(Australian Associated Press)
Growth prospects are disappointing beyond the current calendar year and there’s little the Reserve Bank of Australia can do to help, Westpac says.
The Westpac-Melbourne Institute Leading Index, which indicates the likely pace of economic activity three to nine months into the future, fell to 1.17 per cent in March, from 1.14 per cent in February.
Westpac chief economist Bill Evans said the index indicates economic growth in the current calendar year will be consistent with the RBA’s forecast of three per cent.
“That growth rate is above trend and consistent with the positive leads from the Index over the last eight months,” he said.
However, Mr Evans warned there were concerns about growth before this year, with prospects for growth in 2018 looking discouraging.
“Housing construction is likely to be contracting through 2018 while export growth will slow and the terms of trade are likely to be falling, slowing nominal income growth,” he said.
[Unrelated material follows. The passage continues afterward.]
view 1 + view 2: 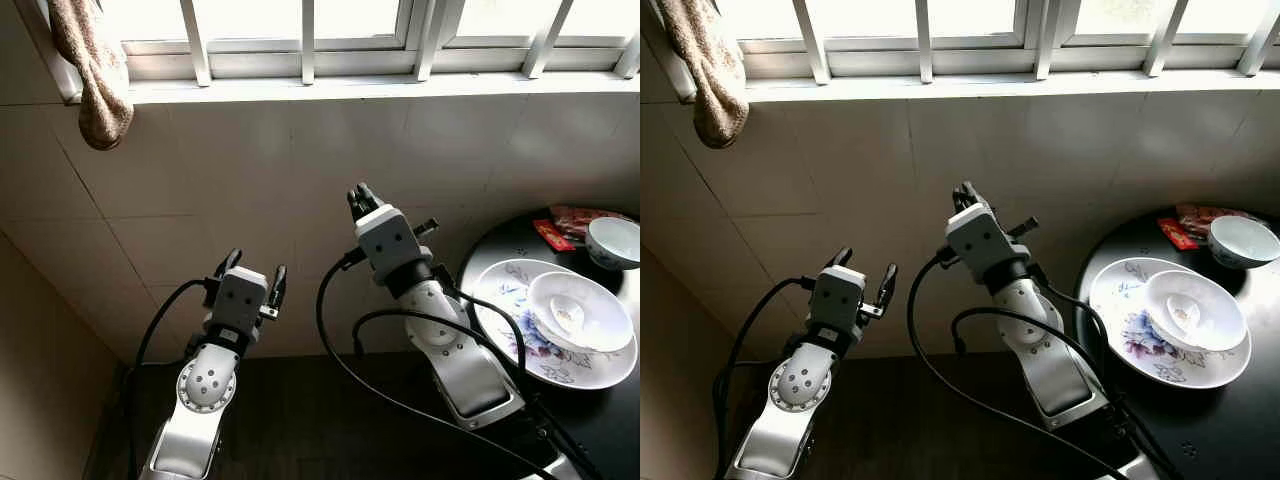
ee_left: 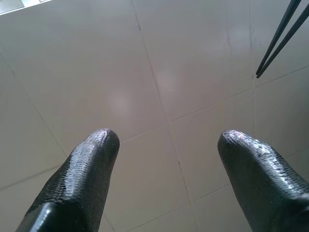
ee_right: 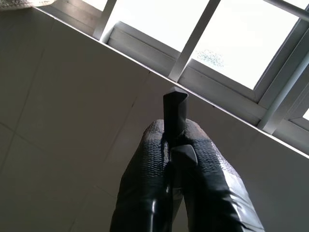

“Prospects for an offsetting boost from household spending and business investment are not encouraging given the ongoing negative feedback loop from weak labour incomes to consumption and final sales.”
Mr Evans said despite the concerns about growth prospects next the RBA was certain to keep interest rates on hold at a record low of 1.5 per cent at its next meeting on May 2.
He said while growth could possibly be supported by an even lower cash rate, the central bank far too concerned about rising household debt and housing prices to shift the rate any lower.
“The authorities are therefore opting for a policy mix of steady official rates and heightened regulatory controls around the housing market,” Mr Evans added.